③ Pagination Loop fetches pages until no next-page cursor exists — know your API's pagination pattern before you write a line of code.
④ Schema Validator catches schema drift early — fail loudly and specifically rather than silently corrupting downstream tables.
🔵 Blue = data flow | 🟡 Amber = failure surfaces | 🟢 Green = data quality gates | 🟣 Purple = storage target
Step 1: Set Up Your HTTP Session
Don't use bare requests.get() calls for production pipelines. Use a Session object — it reuses TCP connections, lets you set default headers once, and centralizes auth management.
import requests
import time
import logging
from typing import Optional, Generator
logging.basicConfig(level=logging.INFO)
logger = logging.getLogger(__name__)
def build_session(api_key: str) -> requests.Session:
"""Create a reusable session with auth headers and sensible defaults."""
session = requests.Session()
session.headers.update({
"Authorization": f"Bearer {api_key}",
"Accept": "application/json",
"Content-Type": "application/json",
})
return session
Always set a timeout on every request call — never leave it at the default (which is infinite). A hung API call will block your entire pipeline indefinitely.
Step 2: Add Retry Logic with Exponential Backoff
Rate limits and transient errors are guaranteed to happen at scale. Build your retry logic before you need it.
import random
from requests.exceptions import ConnectionError, Timeout
def fetch_with_retry(
session: requests.Session,
url: str,
params: Optional[dict] = None,
max_retries: int = 5,
base_delay: float = 1.0,
) -> dict:
"""
Fetch a URL with exponential backoff + jitter.
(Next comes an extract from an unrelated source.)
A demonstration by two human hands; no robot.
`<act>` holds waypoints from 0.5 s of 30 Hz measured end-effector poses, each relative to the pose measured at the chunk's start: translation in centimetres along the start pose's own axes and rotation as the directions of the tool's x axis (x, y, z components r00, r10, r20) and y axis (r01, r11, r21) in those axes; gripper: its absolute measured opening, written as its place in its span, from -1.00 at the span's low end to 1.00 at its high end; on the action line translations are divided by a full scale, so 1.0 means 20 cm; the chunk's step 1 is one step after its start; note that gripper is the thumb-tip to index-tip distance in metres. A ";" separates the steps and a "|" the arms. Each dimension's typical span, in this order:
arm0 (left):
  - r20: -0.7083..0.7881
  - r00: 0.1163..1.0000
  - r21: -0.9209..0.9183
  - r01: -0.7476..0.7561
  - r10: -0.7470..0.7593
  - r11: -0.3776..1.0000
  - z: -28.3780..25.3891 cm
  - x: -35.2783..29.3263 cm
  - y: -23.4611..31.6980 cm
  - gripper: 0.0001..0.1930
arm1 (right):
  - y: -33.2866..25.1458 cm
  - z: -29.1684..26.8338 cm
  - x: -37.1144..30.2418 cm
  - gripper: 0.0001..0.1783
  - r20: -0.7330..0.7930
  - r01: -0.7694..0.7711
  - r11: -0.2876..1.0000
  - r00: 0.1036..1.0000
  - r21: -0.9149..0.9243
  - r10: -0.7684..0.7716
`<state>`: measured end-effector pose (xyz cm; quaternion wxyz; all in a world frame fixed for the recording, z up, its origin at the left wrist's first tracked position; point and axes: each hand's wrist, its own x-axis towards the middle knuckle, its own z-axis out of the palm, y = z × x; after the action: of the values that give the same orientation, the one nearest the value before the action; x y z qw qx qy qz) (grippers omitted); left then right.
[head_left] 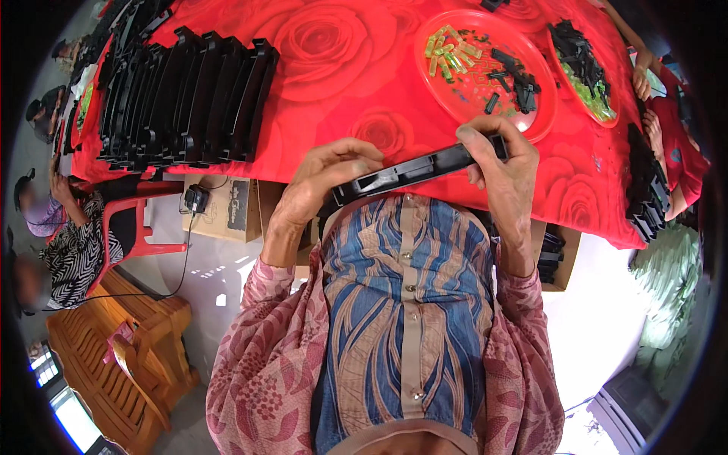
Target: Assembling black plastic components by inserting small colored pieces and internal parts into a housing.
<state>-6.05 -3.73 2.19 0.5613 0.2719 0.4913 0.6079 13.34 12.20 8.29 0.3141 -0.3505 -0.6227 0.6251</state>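
A long black plastic strip-shaped part [413, 171] lies across both my hands, in front of my body at the table's near edge. My left hand [322, 178] grips its left end, fingers curled over the top. At the other end, which sits a little higher, my right hand [502, 159] pinches the part between thumb and fingers. Beyond my right hand is a red round tray [455, 102] holding yellow-green clear pieces [450, 53] and small black parts [519, 83]. A row of similar long black parts [189, 98] stands at the table's left.
A red flowered cloth [326, 45] covers the table. Another red tray [584, 72] and more black parts [648, 189] lie at the right, near a co-worker's arm [654, 136]. Cardboard boxes [224, 208] sit under the table. At left are a red chair [140, 235] and a wooden bench [114, 356].
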 end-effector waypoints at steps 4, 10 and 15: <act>0.050 0.996 0.206 0.068 -0.080 0.976 0.05 0.01 0.03 -0.58 | 0.00 0.03 0.00 -0.82 0.016 0.003 0.999 1.000 -0.049 -0.002; 0.099 0.991 0.257 0.063 -0.091 0.964 0.15 -0.01 0.03 -0.62 | 0.03 0.07 0.00 -0.78 0.026 0.071 0.986 0.997 -0.151 -0.067; 0.057 0.997 0.294 0.033 -0.052 0.955 0.22 -0.02 -0.02 -0.70 | 0.07 0.08 0.00 -0.78 0.088 0.183 0.954 0.982 -0.237 -0.167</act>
<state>-1.88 -2.84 3.51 0.5434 0.3607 0.5632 0.5074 12.00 11.24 6.77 0.3016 -0.3087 -0.7338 0.5248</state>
Respects Retry-After headers on 429 responses.
Raises RuntimeError after max_retries failed attempts.
"""
for attempt in range(max_retries):
try:
response = session.get(url, params=params, timeout=30)
# Explicit 429 handling: respect Retry-After if present
if response.status_code == 429:
retry_after = int(
response.headers.get("Retry-After", base_delay * (2 ** attempt))
)
logger.warning(
f"Rate limited. Waiting {retry_after}s "
f"(attempt {attempt + 1}/{max_retries})"
)
time.sleep(retry_after)
continue
response.raise_for_status()
return response.json()
except (ConnectionError, Timeout) as e:
if attempt == max_retries - 1:
raise
# Jitter prevents thundering herd when multiple workers retry simultaneously
delay = base_delay * (2 ** attempt) + random.uniform(0, 1)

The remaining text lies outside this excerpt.